بِاسْمِهِ سُبْحَانَهُ * [1]
Risale-i Nur'un kerametlerindendir ki, Üstadımız Hazretleri "Ey mülhidler ve ey zındıklar! Risale-i Nur'a ilişmeyiniz, Risale-i Nur, âfâtın def'ine sadaka gibi vesile olmasından, ona karşı olan hücum ve onun tatili, âfâta karşı olan müdafaasını zaifleştirir. Eğer ilişirseniz, yakından bekleyen belâlar sel gibi üstünüze yağacaktır" diye, on senedir kerratla söylüyordu. Bu hususta şahit olduğumuz felâketler pek çoktur. Dört seneden beri Risale-i Nur'a ve şakirtlerine her ne vakit ilişilmişse, bir felâket, bir musibet takip etmiş ve Risale-i Nur'un ehemmiyetini ve âfâtın def'ine vesile olduğunu göstermiştir. İşte Üstadımız Bediüzzaman'ın Risale-i Nur ile haber verdiği yüzler hâdisat içinde felâketler zelzele eliyle doğruluğunu imza ederek gelen dört felâket, Risale-i Nur'un bir vesile-i def-i belâ olduğunu gösterdi. Cenab-ı Hak, bize ve Risale-i Nur'a taarruz edenlerin kalblerine iman ve başlarına hakikati görecek akıl ve göz ihsan etsin; bizi bu zindanlardan, onları da bu felâketlerden kurtarsın.

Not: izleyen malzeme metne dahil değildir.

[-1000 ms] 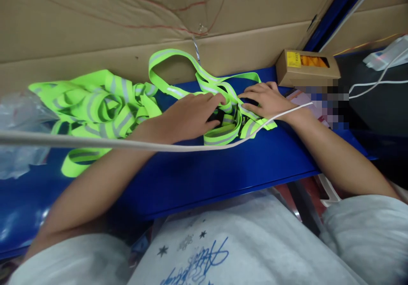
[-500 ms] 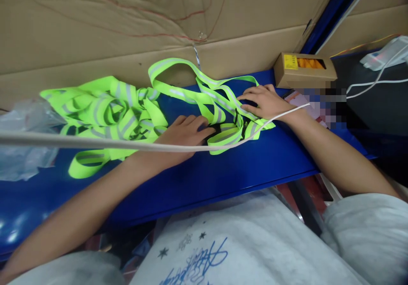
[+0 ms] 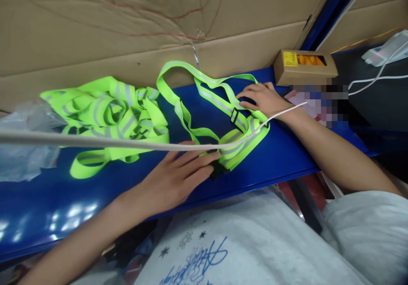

Âmin.
Hüsrev
ba
بِاسْمِهِ سُبْحَانَهُ
Aziz, sıddık kardeşlerim,
Bir cilve-i inayet-i Rabbâniyedir ki, daha müdafaatımızı ve evraklarımızı ve kitapları görmeden, yalnız perde altında hissedip Maarif Vekilinin dehşetli püskürmesi ve hücumu, Beşinci Şuâ ve Hücumat-ı Sittenin Zeyli gibi gayet şiddetli mahrem risaleleri en ehemmiyetli makamat bilfiil tenkid için tetkik etmesi ve müdafaatımın ciddî, dokunaklı küfr-ü mutlaka cür'etkârâne darbeleri Ankara'nın bize karşı çok şiddetli davranmasını beklerken, meselenin azametine nisbeten gayet mülâyimane, belki musalâhakârâne vaziyet almış.